In that situation, despite fear, there were so many helping hands, kind words and selfless gestures when it easily could have been everyone for himself or herself. Much later I realized that good things, great things can come despite, or even from, fear. I also felt defiant in response to the fear. When the attacks took place, my parents were thousands of miles away, on a much-deserved vacation.
On hearing what I had been through, they were determined to get onto the next plane home. I was equally determined that they would not. To me that was fulfilling one of the aims of the attacks and would be the ultimate victory for the attackers—disrupting lives, plans and schedules. So my parents finished their holiday, and climbed a glacier in New Zealand. For me that was a significant, probably pointless but still satisfying, victory.

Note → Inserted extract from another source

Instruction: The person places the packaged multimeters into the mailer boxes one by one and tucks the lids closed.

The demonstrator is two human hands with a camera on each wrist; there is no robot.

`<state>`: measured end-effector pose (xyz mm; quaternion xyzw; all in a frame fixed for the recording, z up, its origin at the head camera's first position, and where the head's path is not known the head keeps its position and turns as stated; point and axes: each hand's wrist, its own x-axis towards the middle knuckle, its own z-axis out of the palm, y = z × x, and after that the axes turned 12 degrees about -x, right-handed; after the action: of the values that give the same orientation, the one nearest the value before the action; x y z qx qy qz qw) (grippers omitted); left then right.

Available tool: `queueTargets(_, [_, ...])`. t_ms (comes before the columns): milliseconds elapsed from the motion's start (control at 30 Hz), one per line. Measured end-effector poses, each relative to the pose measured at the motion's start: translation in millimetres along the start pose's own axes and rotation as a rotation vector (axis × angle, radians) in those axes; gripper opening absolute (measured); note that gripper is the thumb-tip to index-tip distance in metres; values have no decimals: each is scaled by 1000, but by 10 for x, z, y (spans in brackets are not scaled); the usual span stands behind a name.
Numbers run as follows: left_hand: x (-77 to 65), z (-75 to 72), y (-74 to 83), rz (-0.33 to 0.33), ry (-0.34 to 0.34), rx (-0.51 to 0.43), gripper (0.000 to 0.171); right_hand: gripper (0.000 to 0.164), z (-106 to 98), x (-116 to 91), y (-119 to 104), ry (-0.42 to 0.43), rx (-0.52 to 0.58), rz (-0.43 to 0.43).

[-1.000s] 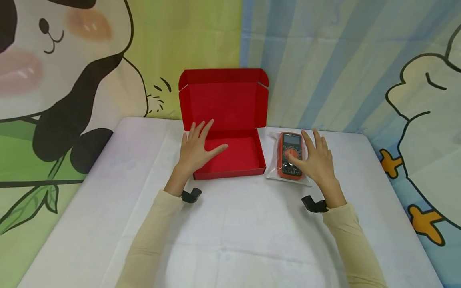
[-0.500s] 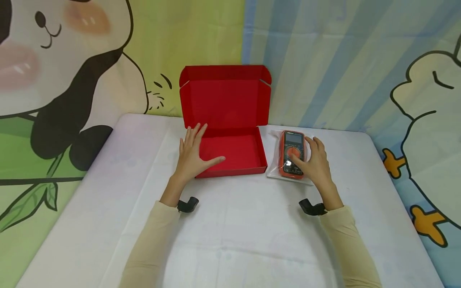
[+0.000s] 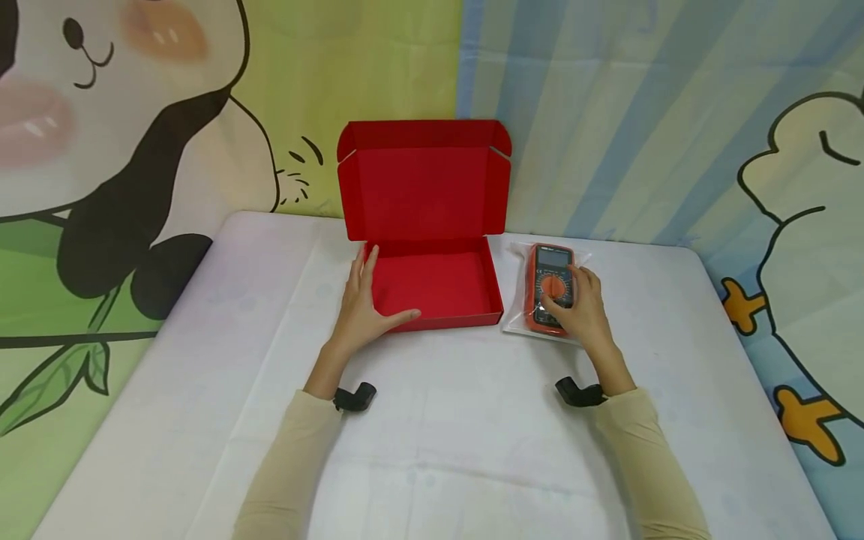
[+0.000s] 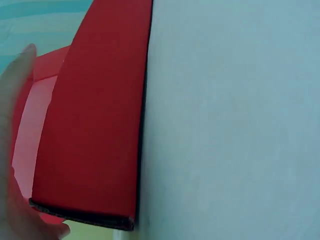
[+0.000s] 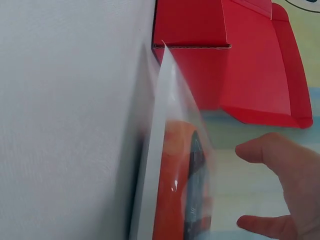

What didn’t feel like a victory, however, was the hanging of Mohammed Ajmal Kasab, the captured attacker. I was at an early breakfast with friends who were ex-colleagues from Mint when one of them mentioned that he had been hanged that morning. “Does it make you feel better?," they asked, genuinely concerned. “No, it really doesn’t," I said, thinking it was a mindless waste of a human being that served no purpose in life or death.
Now, five years later when the fear is no more than a passing thought, the most overwhelming emotion I feel is gratitude. That God’s grace—or dumb luck—got me and my boyfriend (now fiancé) out of there alive. My fear and anger are now reserved for the inept and corrupt goons that run this city, leaving it wide open for another attack, or many worse fates. From them there seems to be truly no escape.
Parizaad Khan is now beauty editor, Vogue India. At the time of the attack she was a features writer with Mint.